> **PROBLEM TO SOLVE**
Restate the following data in its entirety, word for word and without images.

=== MATERIAL PROVIDED ===

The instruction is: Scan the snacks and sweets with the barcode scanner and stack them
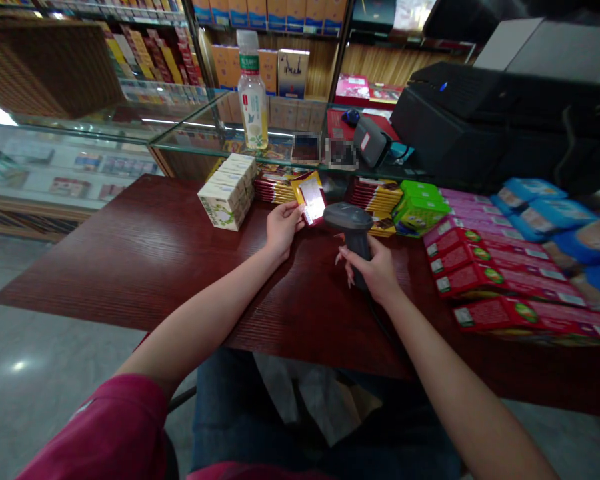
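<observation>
Head view, looking down over a dark red-brown wooden counter [145, 253]. The person's left hand [281, 227] holds a small flat yellow-and-red packet [310, 198] by its near-left edge, thumb and fingers pinching it so that its broad face, washed pale by a bright patch of light, tilts toward the right. The right hand [375, 270] is wrapped around the grip of a grey handheld barcode scanner [353, 227], fingers curled closed on the handle; whether the forefinger rests on a trigger cannot be told.

Key relation: the scanner's head lies just to the right of the packet and points leftward and away at it, the two near but apart. The packet's long axis runs roughly away from the viewer, leaning slightly; the lit patch falls on the face turned to the scanner. The left hand is the nearer to the packet and alone touches it.

Surroundings: a stack of white-and-green cartons [229, 192] stands just left of the left hand; long red boxes [485, 267] lie in rows at the right; a clear plastic bottle [253, 93] stands on the glass shelf [190, 133] behind.
</observation>
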Tool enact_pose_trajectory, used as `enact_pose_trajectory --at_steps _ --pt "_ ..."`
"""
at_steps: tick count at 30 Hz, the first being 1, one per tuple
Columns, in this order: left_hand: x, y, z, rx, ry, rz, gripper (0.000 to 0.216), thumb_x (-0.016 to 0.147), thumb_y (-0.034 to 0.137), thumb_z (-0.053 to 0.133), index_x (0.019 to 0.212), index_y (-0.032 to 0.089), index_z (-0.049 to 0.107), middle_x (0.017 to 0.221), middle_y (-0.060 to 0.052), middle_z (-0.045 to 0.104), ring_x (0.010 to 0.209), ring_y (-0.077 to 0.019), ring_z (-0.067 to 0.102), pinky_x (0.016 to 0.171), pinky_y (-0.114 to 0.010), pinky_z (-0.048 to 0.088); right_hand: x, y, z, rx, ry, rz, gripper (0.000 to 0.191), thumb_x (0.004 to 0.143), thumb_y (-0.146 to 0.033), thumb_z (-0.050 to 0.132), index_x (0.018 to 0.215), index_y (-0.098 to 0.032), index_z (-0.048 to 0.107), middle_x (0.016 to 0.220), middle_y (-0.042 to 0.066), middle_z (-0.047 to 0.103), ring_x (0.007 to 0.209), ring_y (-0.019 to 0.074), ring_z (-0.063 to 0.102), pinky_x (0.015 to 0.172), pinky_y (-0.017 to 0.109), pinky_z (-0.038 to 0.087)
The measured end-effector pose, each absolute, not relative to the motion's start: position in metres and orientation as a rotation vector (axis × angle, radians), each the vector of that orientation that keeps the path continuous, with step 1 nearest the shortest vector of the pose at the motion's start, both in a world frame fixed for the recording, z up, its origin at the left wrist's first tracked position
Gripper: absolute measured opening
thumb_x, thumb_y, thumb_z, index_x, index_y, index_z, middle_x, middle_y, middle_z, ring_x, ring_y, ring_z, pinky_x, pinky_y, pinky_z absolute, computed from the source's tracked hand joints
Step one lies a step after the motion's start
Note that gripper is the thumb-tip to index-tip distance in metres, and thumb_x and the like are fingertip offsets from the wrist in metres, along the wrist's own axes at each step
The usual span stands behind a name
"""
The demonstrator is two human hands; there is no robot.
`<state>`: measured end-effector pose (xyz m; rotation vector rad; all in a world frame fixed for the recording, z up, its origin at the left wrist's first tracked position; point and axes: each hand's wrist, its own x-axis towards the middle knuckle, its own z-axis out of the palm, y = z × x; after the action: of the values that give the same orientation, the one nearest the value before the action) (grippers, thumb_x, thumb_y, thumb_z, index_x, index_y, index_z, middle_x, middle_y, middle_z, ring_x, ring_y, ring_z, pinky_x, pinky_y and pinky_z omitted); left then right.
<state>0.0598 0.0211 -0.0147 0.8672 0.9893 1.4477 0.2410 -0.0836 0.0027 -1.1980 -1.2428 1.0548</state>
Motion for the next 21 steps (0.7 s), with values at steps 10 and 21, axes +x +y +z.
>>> enact_pose_trajectory --at_steps 10,21 --pt "0.082 0.007 -0.007 2.526 1.023 1.499 0.028 0.105 0.022 0.061 0.129 0.023 0.075 0.126 -0.006 0.081 0.113 -0.0185 0.078 0.096 -0.027 0.06 0.277 -0.052 -0.007 -1.186 -0.718 0.402 0.039 0.078 -0.049 0.077 0.103 -0.026 0.058 0.067 -0.003 0.063 0.039 0.0163 0.052 0.038 0.033 0.046" --pt "0.179 0.006 -0.018 2.649 1.083 0.889 0.039 0.1 0.01 0.055 0.136 0.015 0.071 0.144 -0.022 0.069 0.137 -0.0333 0.066 0.114 -0.044 0.054 0.288 -0.05 -0.012 -1.294 -0.788 0.396 0.051 0.092 -0.055 0.065 0.132 -0.025 0.055 0.074 0.003 0.068 0.049 0.0234 0.064 0.047 0.038 0.053"
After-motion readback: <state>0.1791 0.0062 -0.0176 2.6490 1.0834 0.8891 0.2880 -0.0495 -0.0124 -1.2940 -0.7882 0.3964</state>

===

> **WRITTEN SOLUTION**
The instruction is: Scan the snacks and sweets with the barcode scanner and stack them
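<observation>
Head view, looking down over a dark red-brown wooden counter [145, 253]. The person's left hand [281, 227] holds a small flat yellow-and-red packet [310, 198] by its near-left edge, thumb and fingers pinching it so that its broad face, washed pale by a bright patch of light, tilts toward the right. The right hand [375, 270] is wrapped around the grip of a grey handheld barcode scanner [353, 227], fingers curled closed on the handle; whether the forefinger rests on a trigger cannot be told.

Key relation: the scanner's head lies just to the right of the packet and points leftward and away at it, the two near but apart. The packet's long axis runs roughly away from the viewer, leaning slightly; the lit patch falls on the face turned to the scanner. The left hand is the nearer to the packet and alone touches it.

Surroundings: a stack of white-and-green cartons [229, 192] stands just left of the left hand; long red boxes [485, 267] lie in rows at the right; a clear plastic bottle [253, 93] stands on the glass shelf [190, 133] behind.
</observation>
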Tool enact_pose_trajectory, used as `enact_pose_trajectory --at_steps _ --pt "_ ..."`
"""
at_steps: tick count at 30 Hz, the first being 1, one per tuple
Columns, in this order: left_hand: x, y, z, rx, ry, rz, gripper (0.000 to 0.216), thumb_x (-0.016 to 0.147), thumb_y (-0.034 to 0.137), thumb_z (-0.053 to 0.133), index_x (0.019 to 0.212), index_y (-0.032 to 0.089), index_z (-0.049 to 0.107), middle_x (0.017 to 0.221), middle_y (-0.060 to 0.052), middle_z (-0.045 to 0.104), ring_x (0.010 to 0.209), ring_y (-0.077 to 0.019), ring_z (-0.067 to 0.102), pinky_x (0.016 to 0.171), pinky_y (-0.114 to 0.010), pinky_z (-0.048 to 0.088); right_hand: x, y, z, rx, ry, rz, gripper (0.000 to 0.191), thumb_x (0.004 to 0.143), thumb_y (-0.146 to 0.033), thumb_z (-0.050 to 0.132), index_x (0.018 to 0.215), index_y (-0.098 to 0.032), index_z (-0.048 to 0.107), middle_x (0.016 to 0.220), middle_y (-0.042 to 0.066), middle_z (-0.047 to 0.103), ring_x (0.007 to 0.209), ring_y (-0.019 to 0.074), ring_z (-0.063 to 0.102), pinky_x (0.015 to 0.172), pinky_y (-0.017 to 0.109), pinky_z (-0.038 to 0.087)
The measured end-effector pose, each absolute, not relative to the motion's start: position in metres and orientation as a rotation vector (axis × angle, radians), each the vector of that orientation that keeps the path continuous, with step 1 nearest the shortest vector of the pose at the motion's start, both in a world frame fixed for the recording, z up, its origin at the left wrist's first tracked position
Gripper: absolute measured opening
thumb_x, thumb_y, thumb_z, index_x, index_y, index_z, middle_x, middle_y, middle_z, ring_x, ring_y, ring_z, pinky_x, pinky_y, pinky_z absolute, computed from the source's tracked hand joints
Step one lies a step after the motion's start
Note that gripper is the thumb-tip to index-tip distance in metres, and thumb_x and the like are fingertip offsets from the wrist in metres, along the wrist's own axes at each step
The usual span stands behind a name
"""
The demonstrator is two human hands; there is no robot.
`<state>`: measured end-effector pose (xyz m; rotation vector rad; all in a world frame fixed for the recording, z up, its origin at the left wrist's first tracked position; point and axes: each hand's wrist, its own x-axis towards the middle knuckle, its own z-axis out of the palm, y = z × x; after the action: of the values that give the same orientation, the one nearest the value before the action) (grippers, thumb_x, thumb_y, thumb_z, index_x, index_y, index_z, middle_x, middle_y, middle_z, ring_x, ring_y, ring_z, pinky_x, pinky_y and pinky_z omitted); left then right.
<state>0.0598 0.0211 -0.0147 0.8672 0.9893 1.4477 0.2410 -0.0836 0.0027 -1.1980 -1.2428 1.0548</state>
Motion for the next 21 steps (0.7 s), with values at steps 10 and 21, axes +x +y +z.
>>> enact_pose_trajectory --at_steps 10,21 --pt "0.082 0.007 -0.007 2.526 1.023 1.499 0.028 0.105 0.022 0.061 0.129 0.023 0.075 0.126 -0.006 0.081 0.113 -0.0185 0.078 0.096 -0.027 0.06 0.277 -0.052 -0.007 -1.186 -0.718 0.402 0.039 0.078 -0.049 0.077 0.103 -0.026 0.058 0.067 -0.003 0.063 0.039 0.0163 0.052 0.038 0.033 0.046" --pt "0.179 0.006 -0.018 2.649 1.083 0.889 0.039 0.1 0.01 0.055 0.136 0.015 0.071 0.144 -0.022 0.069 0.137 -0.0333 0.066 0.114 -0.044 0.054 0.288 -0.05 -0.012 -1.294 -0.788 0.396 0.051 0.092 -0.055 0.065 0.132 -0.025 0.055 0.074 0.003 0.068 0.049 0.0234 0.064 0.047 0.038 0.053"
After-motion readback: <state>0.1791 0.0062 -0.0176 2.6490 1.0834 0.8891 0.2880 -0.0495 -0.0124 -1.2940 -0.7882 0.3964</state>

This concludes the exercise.